> Your goal
Once the line holding "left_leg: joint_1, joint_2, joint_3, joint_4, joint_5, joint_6" is found in the listing below, write it out and each later line exactly, up to and including the one holding "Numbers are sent".

### Data to examine ###

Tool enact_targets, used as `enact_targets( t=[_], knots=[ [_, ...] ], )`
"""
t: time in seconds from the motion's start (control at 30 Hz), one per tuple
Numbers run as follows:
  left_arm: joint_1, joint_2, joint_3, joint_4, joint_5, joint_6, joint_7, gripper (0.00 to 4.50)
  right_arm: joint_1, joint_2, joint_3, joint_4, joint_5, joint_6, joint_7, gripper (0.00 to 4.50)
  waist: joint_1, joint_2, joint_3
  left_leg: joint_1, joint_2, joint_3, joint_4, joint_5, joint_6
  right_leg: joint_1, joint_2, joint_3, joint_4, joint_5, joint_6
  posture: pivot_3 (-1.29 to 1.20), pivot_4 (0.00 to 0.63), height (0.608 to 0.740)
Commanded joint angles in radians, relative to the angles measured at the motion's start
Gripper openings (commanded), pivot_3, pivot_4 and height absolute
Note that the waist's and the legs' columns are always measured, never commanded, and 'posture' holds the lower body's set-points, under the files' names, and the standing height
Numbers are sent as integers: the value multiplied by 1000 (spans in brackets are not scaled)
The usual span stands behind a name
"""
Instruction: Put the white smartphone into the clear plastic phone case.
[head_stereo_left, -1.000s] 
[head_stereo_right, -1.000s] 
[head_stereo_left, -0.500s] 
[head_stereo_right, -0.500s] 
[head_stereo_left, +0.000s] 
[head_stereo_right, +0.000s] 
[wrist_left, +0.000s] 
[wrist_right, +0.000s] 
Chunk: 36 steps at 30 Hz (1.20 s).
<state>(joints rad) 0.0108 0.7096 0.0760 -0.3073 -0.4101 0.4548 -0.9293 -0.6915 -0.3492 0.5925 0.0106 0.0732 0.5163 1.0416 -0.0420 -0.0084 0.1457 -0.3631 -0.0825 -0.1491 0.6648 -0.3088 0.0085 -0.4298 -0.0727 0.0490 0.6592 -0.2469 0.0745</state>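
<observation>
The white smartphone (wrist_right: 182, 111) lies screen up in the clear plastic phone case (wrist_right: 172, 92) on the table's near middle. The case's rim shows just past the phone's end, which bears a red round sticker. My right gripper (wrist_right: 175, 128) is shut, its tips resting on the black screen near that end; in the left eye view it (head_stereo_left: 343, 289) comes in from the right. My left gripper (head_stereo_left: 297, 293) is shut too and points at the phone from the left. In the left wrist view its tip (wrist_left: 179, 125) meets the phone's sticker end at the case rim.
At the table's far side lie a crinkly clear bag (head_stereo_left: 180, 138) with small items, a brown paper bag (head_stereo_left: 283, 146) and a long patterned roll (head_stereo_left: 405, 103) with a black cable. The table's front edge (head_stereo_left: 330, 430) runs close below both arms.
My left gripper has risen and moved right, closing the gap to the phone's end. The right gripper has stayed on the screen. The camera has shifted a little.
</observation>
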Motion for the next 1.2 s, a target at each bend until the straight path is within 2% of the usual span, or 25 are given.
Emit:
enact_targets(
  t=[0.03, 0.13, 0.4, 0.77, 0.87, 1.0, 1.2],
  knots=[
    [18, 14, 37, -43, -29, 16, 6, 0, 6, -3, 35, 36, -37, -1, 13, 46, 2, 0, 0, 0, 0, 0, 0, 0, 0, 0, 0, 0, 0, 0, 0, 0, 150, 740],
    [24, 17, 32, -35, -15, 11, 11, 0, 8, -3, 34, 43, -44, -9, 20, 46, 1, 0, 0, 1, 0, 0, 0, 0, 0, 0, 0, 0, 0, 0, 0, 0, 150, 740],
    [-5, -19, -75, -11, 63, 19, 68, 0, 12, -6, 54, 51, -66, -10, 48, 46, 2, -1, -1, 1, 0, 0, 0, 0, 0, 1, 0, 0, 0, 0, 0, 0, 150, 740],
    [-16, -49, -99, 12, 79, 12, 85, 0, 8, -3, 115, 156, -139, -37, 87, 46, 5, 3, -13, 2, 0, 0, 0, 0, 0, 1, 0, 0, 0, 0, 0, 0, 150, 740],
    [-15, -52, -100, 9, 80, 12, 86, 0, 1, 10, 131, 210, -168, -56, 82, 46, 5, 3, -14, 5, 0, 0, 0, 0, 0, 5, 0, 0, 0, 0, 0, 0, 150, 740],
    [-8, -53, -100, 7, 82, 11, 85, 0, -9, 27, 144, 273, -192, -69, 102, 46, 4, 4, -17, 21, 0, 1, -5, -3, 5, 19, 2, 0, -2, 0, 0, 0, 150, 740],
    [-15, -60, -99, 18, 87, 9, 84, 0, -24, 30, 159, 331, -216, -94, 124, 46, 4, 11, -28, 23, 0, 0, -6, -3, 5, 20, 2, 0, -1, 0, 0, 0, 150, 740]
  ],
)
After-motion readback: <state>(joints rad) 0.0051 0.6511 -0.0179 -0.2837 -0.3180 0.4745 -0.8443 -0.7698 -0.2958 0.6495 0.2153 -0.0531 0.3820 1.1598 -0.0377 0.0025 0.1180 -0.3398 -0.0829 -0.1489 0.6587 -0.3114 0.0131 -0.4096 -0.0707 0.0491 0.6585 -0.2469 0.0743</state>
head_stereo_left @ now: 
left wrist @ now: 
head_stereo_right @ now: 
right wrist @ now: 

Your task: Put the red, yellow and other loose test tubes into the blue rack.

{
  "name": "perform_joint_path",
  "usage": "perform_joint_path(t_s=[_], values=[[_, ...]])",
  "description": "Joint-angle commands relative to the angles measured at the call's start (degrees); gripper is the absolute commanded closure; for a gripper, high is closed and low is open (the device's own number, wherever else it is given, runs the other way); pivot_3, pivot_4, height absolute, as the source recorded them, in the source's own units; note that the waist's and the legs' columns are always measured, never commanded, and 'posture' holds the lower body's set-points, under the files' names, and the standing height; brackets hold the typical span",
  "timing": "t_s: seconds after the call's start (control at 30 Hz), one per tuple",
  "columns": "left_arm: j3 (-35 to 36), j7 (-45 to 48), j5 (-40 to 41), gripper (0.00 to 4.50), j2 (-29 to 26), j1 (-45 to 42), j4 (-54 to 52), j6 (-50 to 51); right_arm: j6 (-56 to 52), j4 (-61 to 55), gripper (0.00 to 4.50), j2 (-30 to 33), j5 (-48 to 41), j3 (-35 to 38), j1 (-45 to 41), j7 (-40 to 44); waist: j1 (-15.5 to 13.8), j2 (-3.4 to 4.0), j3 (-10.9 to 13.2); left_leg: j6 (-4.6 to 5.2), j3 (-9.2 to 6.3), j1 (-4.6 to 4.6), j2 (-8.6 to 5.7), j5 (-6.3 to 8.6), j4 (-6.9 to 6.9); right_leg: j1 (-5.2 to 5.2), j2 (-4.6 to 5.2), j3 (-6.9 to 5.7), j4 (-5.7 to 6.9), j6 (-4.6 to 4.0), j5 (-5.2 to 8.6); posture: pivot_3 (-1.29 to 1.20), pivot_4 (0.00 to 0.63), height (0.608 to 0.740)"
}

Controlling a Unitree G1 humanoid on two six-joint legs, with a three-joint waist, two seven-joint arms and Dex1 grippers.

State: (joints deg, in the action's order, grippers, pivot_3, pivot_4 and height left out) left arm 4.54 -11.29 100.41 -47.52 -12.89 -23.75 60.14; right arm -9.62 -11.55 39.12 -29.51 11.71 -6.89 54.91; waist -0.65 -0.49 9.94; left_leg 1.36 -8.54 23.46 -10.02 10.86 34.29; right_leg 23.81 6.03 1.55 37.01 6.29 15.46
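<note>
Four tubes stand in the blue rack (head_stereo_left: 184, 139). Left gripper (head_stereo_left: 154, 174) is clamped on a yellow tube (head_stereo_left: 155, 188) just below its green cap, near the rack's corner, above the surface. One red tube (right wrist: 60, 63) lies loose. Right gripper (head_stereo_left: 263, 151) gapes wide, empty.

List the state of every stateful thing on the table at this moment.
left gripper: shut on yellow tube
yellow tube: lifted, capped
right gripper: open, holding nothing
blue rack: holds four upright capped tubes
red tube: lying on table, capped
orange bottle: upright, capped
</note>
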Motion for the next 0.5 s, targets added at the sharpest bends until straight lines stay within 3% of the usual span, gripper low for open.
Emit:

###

> Worked solution
  left_leg: joint_1, joint_2, joint_3, joint_4, joint_5, joint_6
  right_leg: joint_1, joint_2, joint_3, joint_4, joint_5, joint_6
  posture: pivot_3 (-1.29 to 1.20), pivot_4 (0.00 to 0.63), height (0.608 to 0.740)
Commanded joint angles in radians, relative to the angles measured at the motion's start
Gripper openings (commanded), pivot_3, pivot_4 and height absolute
Note that the waist's and the legs' columns are always measured, never commanded, and 'posture' holds the lower body's set-points, under the files' names, and the standing height
Numbers are sent as integers: the value multiplied by 1000 (spans in brackets are not scaled)

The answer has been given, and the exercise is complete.